Bei Fieber:(Bett-)Ruhe und fiebersenkende,
konservative Mittel wie Wadenwickel, sonst: siehe oben
Hochfieberhafter bakterieller Infekt Fieber, Eiterherd, wie eitrig belegte Mandeln, schweres Krankheitsgefühl  Sportverbot, Arzt konsultieren!
Lockeres Training frühestens drei bis vier Tage nach Absetzen des Antibiotikums oder
Abklingen der Symptome erlaubt.
Häufige Infekte mehr als fünf bis zehn Infekte pro Jahr; je nach Alter  Arzt aufsuchen: Immunstatus überprüfen
lassen, Lebensweise, Ernährung überdenken
Zahnarzt aufsuchen: Häufig liegt der
Infektionsherd im Zahnbereich
 

In jedem Fall gilt also ein Sportverbot bei einem Infekt mit Fieber, Krankheitsgefühl, Schüttelfrost, Gliederschmerzen und "schweren Beinen", starken Kopfschmerzen und Appetitlosigkeit.

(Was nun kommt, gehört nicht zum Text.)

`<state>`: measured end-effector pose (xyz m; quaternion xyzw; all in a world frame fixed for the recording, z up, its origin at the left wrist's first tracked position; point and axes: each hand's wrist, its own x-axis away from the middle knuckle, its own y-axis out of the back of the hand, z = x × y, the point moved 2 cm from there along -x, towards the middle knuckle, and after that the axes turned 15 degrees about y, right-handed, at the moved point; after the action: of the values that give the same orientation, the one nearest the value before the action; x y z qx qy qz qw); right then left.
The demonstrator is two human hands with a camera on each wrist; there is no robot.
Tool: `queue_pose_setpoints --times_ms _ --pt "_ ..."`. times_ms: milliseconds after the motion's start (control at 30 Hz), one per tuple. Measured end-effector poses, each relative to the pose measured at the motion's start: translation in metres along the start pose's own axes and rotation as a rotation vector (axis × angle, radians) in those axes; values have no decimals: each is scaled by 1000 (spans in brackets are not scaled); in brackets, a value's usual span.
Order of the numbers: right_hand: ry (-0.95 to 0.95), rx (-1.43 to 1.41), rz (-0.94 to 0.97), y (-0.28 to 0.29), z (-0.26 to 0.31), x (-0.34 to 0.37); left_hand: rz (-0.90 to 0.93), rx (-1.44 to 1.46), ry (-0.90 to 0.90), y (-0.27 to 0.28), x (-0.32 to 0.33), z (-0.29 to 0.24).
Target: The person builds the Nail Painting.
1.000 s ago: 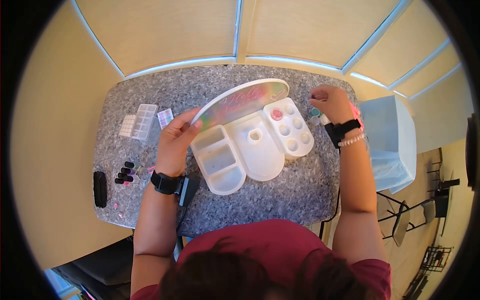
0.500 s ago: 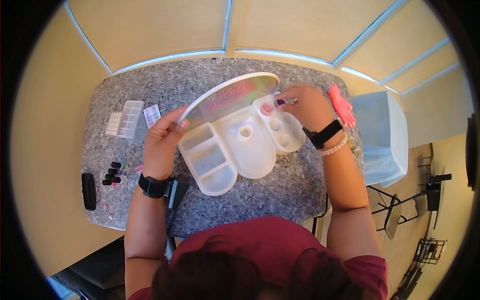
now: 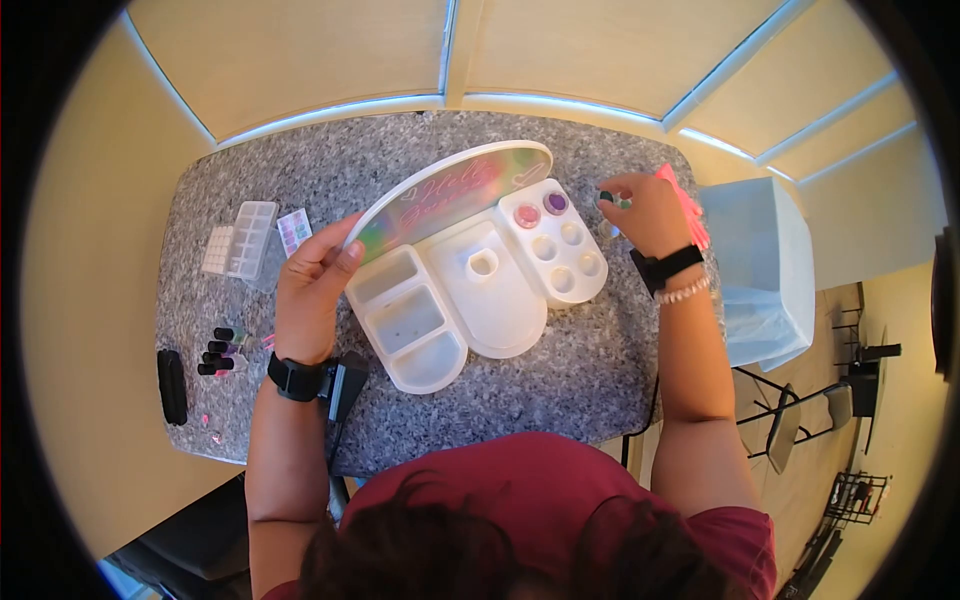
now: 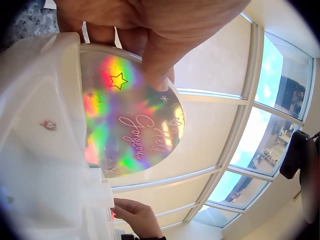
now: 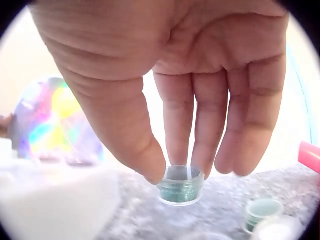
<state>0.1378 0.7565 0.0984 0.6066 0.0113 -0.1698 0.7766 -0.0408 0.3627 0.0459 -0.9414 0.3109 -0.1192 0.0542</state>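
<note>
Right hand first: thumb and fingertips have a small clear round jar of green glittery filling pinched between them, close to the rim. From where I stand, it's over the speckled grey surface, just beside the white plastic tray at the end with the six round wells; whether the jar's base clears the surface, I can't tell. Nor can I make out a lid on it, so I'd carry it level and go gently, with a pinch firm enough not to slip and no harder. Two of the wells hold a round jar of pink filling and a round jar of purple filling. Should the green one come over that way, I'd lower it straight down, base first, so the fingers don't knock its neighbours. Over on the other side, the left hand grips the edge of the upright arched panel with rainbow-sheen print, thumb on the printed face. A light, steady hold seems right there; a tug could shift the tray. Another small green-filled jar sits near the right hand, and I'd mind those fingertips around it.
</note>
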Motion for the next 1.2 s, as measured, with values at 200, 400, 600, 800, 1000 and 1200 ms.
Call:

Außer den "klassischen" Infektionskrankheiten gibt es natürlich auch andere entzündliche Erkrankungen. Jeder Prozess birgt prinzipiell die folgenden Gefahren:

- Gesundheitsgefährdung durch Befall innerer Organe.
- Wiederkehrende Infektion. Chronische Infektion.
- Übertrainingssyndrom durch eine relative Überbelastung.
- Unnötig lange Leistungseinbuße.

Auch im Blut gibt es Hinweise, die einen vom Training abhalten sollten, wie eine stark erhöhte oder verminderte Zahl der weißen Blutkörperchen, eine erhöhte Aktivität von Immunzellen, oder eine erhöhte Blutsenkungsgeschwindigkeit.
Lassen Sie also bei Entzündungen stets Vorsicht walten und machen Sie lieber ein Blutbild als ein Training zu viel!